メリダはそんなユウトの内心を知ってか知らずか、手をポンと叩いた。
「そうだ、一緒にユウトもどうだ? いいだろミンファ?」
「わ、わたしは構わないよ……子供たちも喜ぶし……」
「だそうだぞユウト。一緒にどうだ?」
「僕も? 僕はミンファがよければ、まあ」
「なら決まりだな。今度孤児院で料理教室しよう! いいよなふたりとも?」
歯を見せて笑ったメリダ。
ユウトとミンファは、流されるままうなずいた。
いままで簡単な料理くらいしか作ったことはない。固形燃料がどこで売ってるのかすらあまりよくわかってない。調味料くらいなら使い走りにされるくらい、という程度だ。

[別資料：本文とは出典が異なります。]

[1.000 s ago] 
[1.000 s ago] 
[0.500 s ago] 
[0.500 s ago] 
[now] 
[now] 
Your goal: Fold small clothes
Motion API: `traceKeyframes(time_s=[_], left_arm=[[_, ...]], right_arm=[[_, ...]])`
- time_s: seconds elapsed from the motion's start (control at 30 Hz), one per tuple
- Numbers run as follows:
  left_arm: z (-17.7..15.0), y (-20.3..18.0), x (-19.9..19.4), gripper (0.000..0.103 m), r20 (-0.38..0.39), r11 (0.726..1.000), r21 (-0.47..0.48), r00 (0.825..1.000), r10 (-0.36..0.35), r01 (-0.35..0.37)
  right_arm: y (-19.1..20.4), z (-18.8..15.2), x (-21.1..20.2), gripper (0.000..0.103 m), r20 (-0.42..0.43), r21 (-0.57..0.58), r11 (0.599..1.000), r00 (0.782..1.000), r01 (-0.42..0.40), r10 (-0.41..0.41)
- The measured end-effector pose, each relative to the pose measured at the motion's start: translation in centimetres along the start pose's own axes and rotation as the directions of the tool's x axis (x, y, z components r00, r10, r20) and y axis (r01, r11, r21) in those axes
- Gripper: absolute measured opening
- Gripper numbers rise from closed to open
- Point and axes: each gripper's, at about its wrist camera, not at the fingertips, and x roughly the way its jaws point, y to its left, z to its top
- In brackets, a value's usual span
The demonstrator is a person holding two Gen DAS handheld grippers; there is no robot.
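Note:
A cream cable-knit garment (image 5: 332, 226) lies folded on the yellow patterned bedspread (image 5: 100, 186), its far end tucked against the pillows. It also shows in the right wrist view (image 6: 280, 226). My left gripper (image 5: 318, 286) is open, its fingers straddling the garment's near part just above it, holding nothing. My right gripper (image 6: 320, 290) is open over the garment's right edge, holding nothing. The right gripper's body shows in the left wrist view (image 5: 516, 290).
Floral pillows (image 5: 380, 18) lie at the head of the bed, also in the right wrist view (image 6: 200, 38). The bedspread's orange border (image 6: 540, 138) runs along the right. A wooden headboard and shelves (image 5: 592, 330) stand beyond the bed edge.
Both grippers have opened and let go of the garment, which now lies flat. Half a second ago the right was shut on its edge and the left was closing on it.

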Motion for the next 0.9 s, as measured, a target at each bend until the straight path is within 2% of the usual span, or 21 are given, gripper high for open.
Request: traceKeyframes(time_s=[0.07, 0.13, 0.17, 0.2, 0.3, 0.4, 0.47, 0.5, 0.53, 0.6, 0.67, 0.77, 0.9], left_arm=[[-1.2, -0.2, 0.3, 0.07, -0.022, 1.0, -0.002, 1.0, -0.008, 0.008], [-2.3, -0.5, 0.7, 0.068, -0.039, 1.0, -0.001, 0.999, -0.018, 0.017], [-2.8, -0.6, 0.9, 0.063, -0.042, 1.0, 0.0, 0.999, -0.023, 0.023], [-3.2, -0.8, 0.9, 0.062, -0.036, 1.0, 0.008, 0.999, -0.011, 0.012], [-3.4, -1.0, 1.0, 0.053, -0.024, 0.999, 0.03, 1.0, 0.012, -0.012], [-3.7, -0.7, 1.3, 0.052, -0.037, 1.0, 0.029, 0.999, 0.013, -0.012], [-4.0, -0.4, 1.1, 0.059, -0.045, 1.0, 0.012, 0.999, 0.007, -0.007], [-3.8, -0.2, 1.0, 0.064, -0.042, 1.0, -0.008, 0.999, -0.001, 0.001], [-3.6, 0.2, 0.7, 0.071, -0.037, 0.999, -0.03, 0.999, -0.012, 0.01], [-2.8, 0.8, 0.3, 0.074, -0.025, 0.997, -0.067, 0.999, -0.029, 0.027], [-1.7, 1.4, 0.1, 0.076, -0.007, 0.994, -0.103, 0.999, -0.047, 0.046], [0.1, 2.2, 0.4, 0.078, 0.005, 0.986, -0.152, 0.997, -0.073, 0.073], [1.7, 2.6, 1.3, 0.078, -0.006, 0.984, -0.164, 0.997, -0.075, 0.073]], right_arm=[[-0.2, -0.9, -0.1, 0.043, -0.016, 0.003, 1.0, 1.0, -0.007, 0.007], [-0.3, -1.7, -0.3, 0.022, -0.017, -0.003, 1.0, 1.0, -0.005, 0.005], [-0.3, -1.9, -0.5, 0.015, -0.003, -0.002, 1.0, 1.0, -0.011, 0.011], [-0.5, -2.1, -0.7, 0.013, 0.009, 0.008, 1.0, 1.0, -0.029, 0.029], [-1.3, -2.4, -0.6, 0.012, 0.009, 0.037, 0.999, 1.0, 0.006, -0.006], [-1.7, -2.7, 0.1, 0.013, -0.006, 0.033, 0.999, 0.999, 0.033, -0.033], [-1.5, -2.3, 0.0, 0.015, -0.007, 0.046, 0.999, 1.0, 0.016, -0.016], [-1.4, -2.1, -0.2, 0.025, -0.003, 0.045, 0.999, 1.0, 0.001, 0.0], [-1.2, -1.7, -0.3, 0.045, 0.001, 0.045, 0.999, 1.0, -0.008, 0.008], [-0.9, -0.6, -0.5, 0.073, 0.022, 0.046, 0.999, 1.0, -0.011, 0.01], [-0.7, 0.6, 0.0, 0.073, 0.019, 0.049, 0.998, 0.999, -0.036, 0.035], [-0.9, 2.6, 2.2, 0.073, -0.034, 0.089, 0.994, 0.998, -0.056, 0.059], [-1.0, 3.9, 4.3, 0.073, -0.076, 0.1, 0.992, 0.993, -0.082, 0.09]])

「そんで、ユウトは自分で料理するのか? というか一人で暮らしてるのか?」
案の定、メリダが首をかしげる。
「えっと……」
なんて言おうか迷ったときだった。
扉を開けて詰所に入ってきたのは、金髪の美少女。
詰所にいた男たちは彼女――シンクを見ると自然に背筋が伸びた。
英雄十傑にして、数十年もその姿を変えない『魔女』。機動隊のなかでもひときわ強い存在感を放つそのシンクは、ユウトを見つけると迷いなく歩いてきた。

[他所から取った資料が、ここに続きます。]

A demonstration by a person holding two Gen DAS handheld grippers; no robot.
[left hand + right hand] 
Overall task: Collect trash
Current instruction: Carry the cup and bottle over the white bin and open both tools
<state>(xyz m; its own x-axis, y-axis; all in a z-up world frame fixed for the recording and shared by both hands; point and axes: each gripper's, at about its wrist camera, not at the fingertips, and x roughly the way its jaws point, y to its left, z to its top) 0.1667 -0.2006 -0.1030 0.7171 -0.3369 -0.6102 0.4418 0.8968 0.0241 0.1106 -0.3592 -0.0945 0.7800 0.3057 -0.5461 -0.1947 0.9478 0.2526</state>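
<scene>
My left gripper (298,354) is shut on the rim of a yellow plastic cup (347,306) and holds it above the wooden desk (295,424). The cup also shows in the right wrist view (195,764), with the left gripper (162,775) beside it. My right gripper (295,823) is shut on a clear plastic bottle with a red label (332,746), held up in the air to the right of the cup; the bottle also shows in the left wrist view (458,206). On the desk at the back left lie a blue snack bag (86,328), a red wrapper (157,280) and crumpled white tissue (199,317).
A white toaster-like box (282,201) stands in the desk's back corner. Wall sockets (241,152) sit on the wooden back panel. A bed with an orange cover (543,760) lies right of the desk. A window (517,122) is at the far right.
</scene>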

「お疲れ様ですユウト……あら、お友達ができたんですか?」
「ああうん。そんなところ」
メリダとミンファを見て少し驚いたような表情を見せたシンクは、丁寧にお辞儀をする。
「そうですか。ユウトと仲良くしてくださってありがとうございます」
「おまえは母親か」
「何を言ってるんですか違いますよ?」
「知ってるよ」
冗談が通じないとは。
「お、おいユウト……シンクさんに慣れ慣れしいぞ」
「そそそうだよ。魔女さんだよ!?」
焦ったようにシンクの顔色をうかがうメリダとミンファ。
たしかに、機動隊では上司なんだけど。
なんて説明したらいいのかユウトが悩んでいると、
「いいのです。私はユウトに身も心も捧げる立場ですから」
「「……え?」」
顔がひきつったメリダとミンファ。
ふたりだけじゃない。詰所にいた隊員たちの空気が凍りついた。
「ちょ、ちょっとまてそれは語弊がある! おいシンクちゃんと説明しないと!」
「というわけで帰りますよユウト。今夜は何を食べたいですか? 肉はありませんから、市場にでも寄りましょうか」
そこらへんの機微には疎いのか、それともわざとなのか。無視して腕を引っ張って連れていかれる。
「待て! 先に訂正させてくれ! たのむ!」
「それではみなさん、お疲れ様でした。ほらユウト、しっかり歩いてください」
「違うんだってば~!」
詰所にいた隊員たちが呆然と見つめるなか、虚しいユウトの声が隊舎中に響き渡った。